Once you have read the data below, print all of it exactly.

= Beginning of Section =

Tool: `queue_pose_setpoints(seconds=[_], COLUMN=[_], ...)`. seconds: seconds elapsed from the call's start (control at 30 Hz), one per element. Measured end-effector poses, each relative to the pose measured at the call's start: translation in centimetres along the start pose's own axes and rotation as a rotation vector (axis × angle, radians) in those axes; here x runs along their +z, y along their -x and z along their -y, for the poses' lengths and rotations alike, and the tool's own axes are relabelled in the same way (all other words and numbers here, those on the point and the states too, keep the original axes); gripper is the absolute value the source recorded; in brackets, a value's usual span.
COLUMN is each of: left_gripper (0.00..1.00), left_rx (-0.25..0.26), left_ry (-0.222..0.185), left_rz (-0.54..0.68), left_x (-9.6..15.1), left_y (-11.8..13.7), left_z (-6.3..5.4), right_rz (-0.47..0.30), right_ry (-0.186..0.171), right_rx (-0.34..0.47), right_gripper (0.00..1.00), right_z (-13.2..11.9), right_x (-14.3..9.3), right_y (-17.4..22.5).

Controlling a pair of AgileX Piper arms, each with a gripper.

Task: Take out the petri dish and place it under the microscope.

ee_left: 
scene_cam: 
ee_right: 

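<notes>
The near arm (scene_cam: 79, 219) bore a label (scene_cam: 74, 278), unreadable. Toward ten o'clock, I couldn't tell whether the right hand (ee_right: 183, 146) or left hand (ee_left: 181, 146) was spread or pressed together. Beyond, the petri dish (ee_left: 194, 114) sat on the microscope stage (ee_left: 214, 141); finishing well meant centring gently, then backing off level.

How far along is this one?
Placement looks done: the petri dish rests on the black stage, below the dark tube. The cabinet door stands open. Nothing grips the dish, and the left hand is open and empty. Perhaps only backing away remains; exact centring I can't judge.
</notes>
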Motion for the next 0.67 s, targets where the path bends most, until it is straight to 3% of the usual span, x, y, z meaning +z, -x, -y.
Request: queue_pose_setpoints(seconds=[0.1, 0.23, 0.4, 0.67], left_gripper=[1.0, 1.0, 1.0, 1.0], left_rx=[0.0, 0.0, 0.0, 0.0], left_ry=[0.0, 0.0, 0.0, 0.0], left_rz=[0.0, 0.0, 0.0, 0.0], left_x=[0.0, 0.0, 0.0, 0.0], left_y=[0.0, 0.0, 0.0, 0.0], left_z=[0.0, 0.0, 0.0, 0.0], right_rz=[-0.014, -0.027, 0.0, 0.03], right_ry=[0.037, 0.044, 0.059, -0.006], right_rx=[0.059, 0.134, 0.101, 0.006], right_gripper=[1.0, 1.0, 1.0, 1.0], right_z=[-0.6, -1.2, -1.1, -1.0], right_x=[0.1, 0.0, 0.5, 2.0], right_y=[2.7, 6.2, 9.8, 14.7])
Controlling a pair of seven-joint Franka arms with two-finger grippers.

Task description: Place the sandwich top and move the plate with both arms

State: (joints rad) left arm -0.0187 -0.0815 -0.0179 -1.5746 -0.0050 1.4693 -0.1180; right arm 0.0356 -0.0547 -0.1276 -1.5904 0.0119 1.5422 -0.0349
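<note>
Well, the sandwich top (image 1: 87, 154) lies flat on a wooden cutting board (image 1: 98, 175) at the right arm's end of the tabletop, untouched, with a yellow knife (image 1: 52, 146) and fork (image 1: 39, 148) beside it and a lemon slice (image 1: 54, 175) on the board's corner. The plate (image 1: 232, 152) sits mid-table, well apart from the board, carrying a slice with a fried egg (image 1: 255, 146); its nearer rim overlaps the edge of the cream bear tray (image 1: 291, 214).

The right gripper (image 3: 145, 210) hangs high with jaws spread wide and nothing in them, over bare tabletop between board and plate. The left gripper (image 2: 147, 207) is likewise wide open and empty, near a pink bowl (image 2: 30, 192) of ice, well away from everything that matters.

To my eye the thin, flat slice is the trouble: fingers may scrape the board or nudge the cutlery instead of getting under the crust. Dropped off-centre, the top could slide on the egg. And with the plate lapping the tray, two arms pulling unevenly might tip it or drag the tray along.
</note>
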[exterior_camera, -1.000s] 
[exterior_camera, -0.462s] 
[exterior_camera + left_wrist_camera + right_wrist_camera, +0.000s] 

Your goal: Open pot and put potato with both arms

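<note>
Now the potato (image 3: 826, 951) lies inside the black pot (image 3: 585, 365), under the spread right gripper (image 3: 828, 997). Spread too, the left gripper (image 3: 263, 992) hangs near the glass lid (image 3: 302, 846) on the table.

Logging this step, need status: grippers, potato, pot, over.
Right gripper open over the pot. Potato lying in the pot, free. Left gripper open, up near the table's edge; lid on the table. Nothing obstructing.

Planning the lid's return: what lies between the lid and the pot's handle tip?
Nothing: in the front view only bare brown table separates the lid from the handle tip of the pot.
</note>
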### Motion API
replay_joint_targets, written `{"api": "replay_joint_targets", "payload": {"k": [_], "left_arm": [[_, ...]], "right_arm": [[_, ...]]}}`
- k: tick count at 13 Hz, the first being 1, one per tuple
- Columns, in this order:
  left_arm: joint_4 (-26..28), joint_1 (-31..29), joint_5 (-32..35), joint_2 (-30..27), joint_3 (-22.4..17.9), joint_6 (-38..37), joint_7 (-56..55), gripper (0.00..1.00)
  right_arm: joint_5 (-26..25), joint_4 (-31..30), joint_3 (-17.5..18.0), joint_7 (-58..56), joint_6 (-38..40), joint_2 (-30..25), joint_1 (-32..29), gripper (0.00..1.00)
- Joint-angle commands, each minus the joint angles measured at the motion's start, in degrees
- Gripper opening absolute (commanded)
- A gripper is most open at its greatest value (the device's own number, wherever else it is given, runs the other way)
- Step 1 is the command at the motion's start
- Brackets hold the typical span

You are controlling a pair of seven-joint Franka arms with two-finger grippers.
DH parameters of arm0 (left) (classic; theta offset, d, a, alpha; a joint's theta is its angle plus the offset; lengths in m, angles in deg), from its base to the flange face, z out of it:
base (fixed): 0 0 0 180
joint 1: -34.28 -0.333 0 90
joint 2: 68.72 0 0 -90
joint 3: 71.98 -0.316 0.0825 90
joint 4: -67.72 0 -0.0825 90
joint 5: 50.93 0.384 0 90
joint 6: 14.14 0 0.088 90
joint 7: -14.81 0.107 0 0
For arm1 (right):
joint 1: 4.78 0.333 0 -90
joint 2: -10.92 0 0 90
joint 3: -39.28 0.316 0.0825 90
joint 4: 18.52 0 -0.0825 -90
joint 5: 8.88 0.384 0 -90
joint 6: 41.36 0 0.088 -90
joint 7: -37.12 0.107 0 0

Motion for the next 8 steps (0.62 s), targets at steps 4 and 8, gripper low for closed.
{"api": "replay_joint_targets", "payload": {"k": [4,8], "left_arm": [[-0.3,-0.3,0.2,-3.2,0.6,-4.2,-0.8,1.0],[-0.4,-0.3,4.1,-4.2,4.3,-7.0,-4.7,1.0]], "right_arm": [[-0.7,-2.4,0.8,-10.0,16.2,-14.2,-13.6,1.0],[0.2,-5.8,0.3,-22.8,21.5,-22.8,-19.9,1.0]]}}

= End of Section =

◆ Task answer
Tool: `queue_pose_setpoints(seconds=[_], COLUMN=[_], ...)`. seconds: seconds elapsed from the call's start (control at 30 Hz), one per element. Measured end-effector poses, each relative to the pose measured at the call's start: translation in centimetres along the start pose's own axes and rotation as a rotation vector (axis × angle, radians) in those axes; here x runs along their +z, y along their -x and z along their -y, for the poses' lengths and rotations alike, and the tool's own axes are relabelled in the same way (all other words and numbers here, those on the point and the states too, keep the original axes); gripper is the absolute value the source recorded; in brackets, a value's usual span.
COLUMN is each of: left_gripper (0.00..1.00), left_rx (-0.25..0.26), left_ry (-0.222..0.185), left_rz (-0.54..0.68), left_x (-9.6..15.1), left_y (-11.8..13.7), left_z (-6.3..5.4), right_rz (-0.47..0.30), right_ry (-0.186..0.171), right_rx (-0.34..0.47), right_gripper (0.00..1.00), right_z (-13.2..11.9), right_x (-14.3..9.3), right_y (-17.4..22.5).

Controlling a pair of AgileX Piper arms, each with a gripper.

Task: Take out the petri dish and place it under the microscope.

ee_left: 
scene_cam: 
ee_right: 

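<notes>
The near arm (scene_cam: 79, 219) bore a label (scene_cam: 74, 278), unreadable. Toward ten o'clock, I couldn't tell whether the right hand (ee_right: 183, 146) or left hand (ee_left: 181, 146) was spread or pressed together. Beyond, the petri dish (ee_left: 194, 114) sat on the microscope stage (ee_left: 214, 141); finishing well meant centring gently, then backing off level.

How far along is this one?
Placement looks done: the petri dish rests on the black stage, below the dark tube. The cabinet door stands open. Nothing grips the dish, and the left hand is open and empty. Perhaps only backing away remains; exact centring I can't judge.
</notes>
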Motion for the next 0.67 s, targets where the path bends most, until it is straight to 3% of the usual span, x, y, z meaning +z, -x, -y.
Request: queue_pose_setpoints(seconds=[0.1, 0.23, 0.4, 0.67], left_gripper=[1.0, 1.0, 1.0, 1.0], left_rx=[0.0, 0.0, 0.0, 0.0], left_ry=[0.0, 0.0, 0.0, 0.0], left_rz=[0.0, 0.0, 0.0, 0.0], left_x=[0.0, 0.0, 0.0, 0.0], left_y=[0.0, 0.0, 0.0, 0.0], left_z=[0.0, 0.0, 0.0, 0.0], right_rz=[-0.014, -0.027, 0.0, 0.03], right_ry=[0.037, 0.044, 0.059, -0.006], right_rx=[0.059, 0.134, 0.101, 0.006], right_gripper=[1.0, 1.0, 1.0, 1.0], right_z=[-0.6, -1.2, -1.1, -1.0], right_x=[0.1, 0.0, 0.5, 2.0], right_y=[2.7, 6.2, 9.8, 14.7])
Controlling a pair of seven-joint Franka arms with two-finger grippers.

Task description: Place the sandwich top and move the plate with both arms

State: (joints rad) left arm -0.0187 -0.0815 -0.0179 -1.5746 -0.0050 1.4693 -0.1180; right arm 0.0356 -0.0547 -0.1276 -1.5904 0.0119 1.5422 -0.0349
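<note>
Well, the sandwich top (image 1: 87, 154) lies flat on a wooden cutting board (image 1: 98, 175) at the right arm's end of the tabletop, untouched, with a yellow knife (image 1: 52, 146) and fork (image 1: 39, 148) beside it and a lemon slice (image 1: 54, 175) on the board's corner. The plate (image 1: 232, 152) sits mid-table, well apart from the board, carrying a slice with a fried egg (image 1: 255, 146); its nearer rim overlaps the edge of the cream bear tray (image 1: 291, 214).

The right gripper (image 3: 145, 210) hangs high with jaws spread wide and nothing in them, over bare tabletop between board and plate. The left gripper (image 2: 147, 207) is likewise wide open and empty, near a pink bowl (image 2: 30, 192) of ice, well away from everything that matters.

To my eye the thin, flat slice is the trouble: fingers may scrape the board or nudge the cutlery instead of getting under the crust. Dropped off-centre, the top could slide on the egg. And with the plate lapping the tray, two arms pulling unevenly might tip it or drag the tray along.
</note>
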[exterior_camera, -1.000s] 
[exterior_camera, -0.462s] 
[exterior_camera + left_wrist_camera + right_wrist_camera, +0.000s] 

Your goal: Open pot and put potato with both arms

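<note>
Now the potato (image 3: 826, 951) lies inside the black pot (image 3: 585, 365), under the spread right gripper (image 3: 828, 997). Spread too, the left gripper (image 3: 263, 992) hangs near the glass lid (image 3: 302, 846) on the table.

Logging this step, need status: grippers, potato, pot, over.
Right gripper open over the pot. Potato lying in the pot, free. Left gripper open, up near the table's edge; lid on the table. Nothing obstructing.

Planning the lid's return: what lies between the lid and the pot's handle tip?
Nothing: in the front view only bare brown table separates the lid from the handle tip of the pot.
</note>
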### Motion API
replay_joint_targets, written `{"api": "replay_joint_targets", "payload": {"k": [_], "left_arm": [[_, ...]], "right_arm": [[_, ...]]}}`
- k: tick count at 13 Hz, the first being 1, one per tuple
- Columns, in this order:
  left_arm: joint_4 (-26..28), joint_1 (-31..29), joint_5 (-32..35), joint_2 (-30..27), joint_3 (-22.4..17.9), joint_6 (-38..37), joint_7 (-56..55), gripper (0.00..1.00)
  right_arm: joint_5 (-26..25), joint_4 (-31..30), joint_3 (-17.5..18.0), joint_7 (-58..56), joint_6 (-38..40), joint_2 (-30..25), joint_1 (-32..29), gripper (0.00..1.00)
- Joint-angle commands, each minus the joint angles measured at the motion's start, in degrees
- Gripper opening absolute (commanded)
- A gripper is most open at its greatest value (the device's own number, wherever else it is given, runs the other way)
- Step 1 is the command at the motion's start
- Brackets hold the typical span

You are controlling a pair of seven-joint Franka arms with two-finger grippers.
DH parameters of arm0 (left) (classic; theta offset, d, a, alpha; a joint's theta is its angle plus the offset; lengths in m, angles in deg), from its base to the flange face, z out of it:
base (fixed): 0 0 0 180
joint 1: -34.28 -0.333 0 90
joint 2: 68.72 0 0 -90
joint 3: 71.98 -0.316 0.0825 90
joint 4: -67.72 0 -0.0825 90
joint 5: 50.93 0.384 0 90
joint 6: 14.14 0 0.088 90
joint 7: -14.81 0.107 0 0
For arm1 (right):
joint 1: 4.78 0.333 0 -90
joint 2: -10.92 0 0 90
joint 3: -39.28 0.316 0.0825 90
joint 4: 18.52 0 -0.0825 -90
joint 5: 8.88 0.384 0 -90
joint 6: 41.36 0 0.088 -90
joint 7: -37.12 0.107 0 0

Motion for the next 8 steps (0.62 s), targets at steps 4 and 8, gripper low for closed.
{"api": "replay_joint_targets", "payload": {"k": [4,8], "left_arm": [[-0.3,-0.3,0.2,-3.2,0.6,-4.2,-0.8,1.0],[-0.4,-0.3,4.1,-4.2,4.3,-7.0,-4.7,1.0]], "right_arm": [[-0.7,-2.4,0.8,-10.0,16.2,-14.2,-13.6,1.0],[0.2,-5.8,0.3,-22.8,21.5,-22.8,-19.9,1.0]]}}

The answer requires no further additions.